When I signed up for the course, I wanted to learn about the details you don’t always get from secondary sources, such as the internal debates and strategies SNCC went through before they achieved major victories for the movement. I wanted to understand how their actions might apply to student activism today, particularly here at Williams. What is most striking to me is that even the leaders of SNCC were so young and confident in what they were doing, despite the risks, and the fact that ordinary people were so aware of the fact that they were making history.
—Haley Pessin ’13 of Suffern, N.Y., plans to major in history.
Coming from a background that shares a similar history as that of African Americans in the U.S., I would like to learn about how people finally stood up to demand their rights and freedom. Since it was a class taught by firsthand accounts of this era, it was an appealing class.
—Sikandar Ahmadi ’14 of Kabul, Afghanistan, plans to apply to law school after Williams.
As we often talk about in class, I was overly familiar with the “master narrative” of the Civil Rights movement and wished to learn more about it on a micro level. I jumped at the chance to spend a month learning and conversing with someone who was actually there. I have really come to appreciate the diversity of perspective in the class from our varied backgrounds and upbringings. Stories about the Civil Rights movement conjure up powerful feelings. I find it very hard to understand how activists were able to adhere to the nonviolence initiative. I find myself needing to stifle my emotions—and I’m just somebody learning about it in a class 50 years later!

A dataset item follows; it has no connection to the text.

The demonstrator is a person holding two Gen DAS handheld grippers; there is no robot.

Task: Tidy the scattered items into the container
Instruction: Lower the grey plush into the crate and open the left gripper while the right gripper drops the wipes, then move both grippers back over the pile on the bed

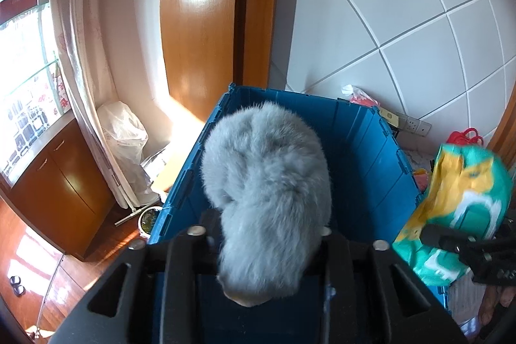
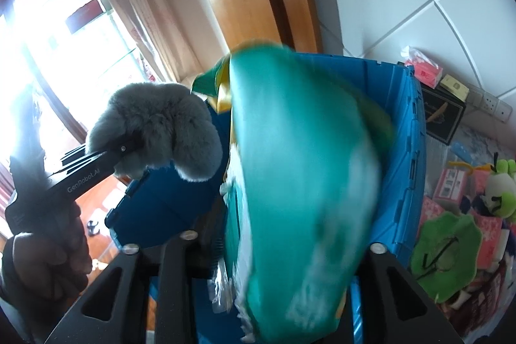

—Elike Kumahia ’12 of Randolph, Mass., is a history major with a concentration in Africana studies.
I know a lot about the Apartheid regime in South Africa, but I do not feel like I know enough about the Civil Rights movement in America. I wanted to learn more about the movement at the grassroots level. A lot of the material we are covering I had not encountered before, which is interesting considering how significant the events we are studying were to the success of the overall movement. It’s always so hard for me to visualize someone who actually believed that the system of racism in place at that time was a good thing.
—Kushatha Fanikiso ’13 of Gaborone, Botswana, plans to double major in computer science and math.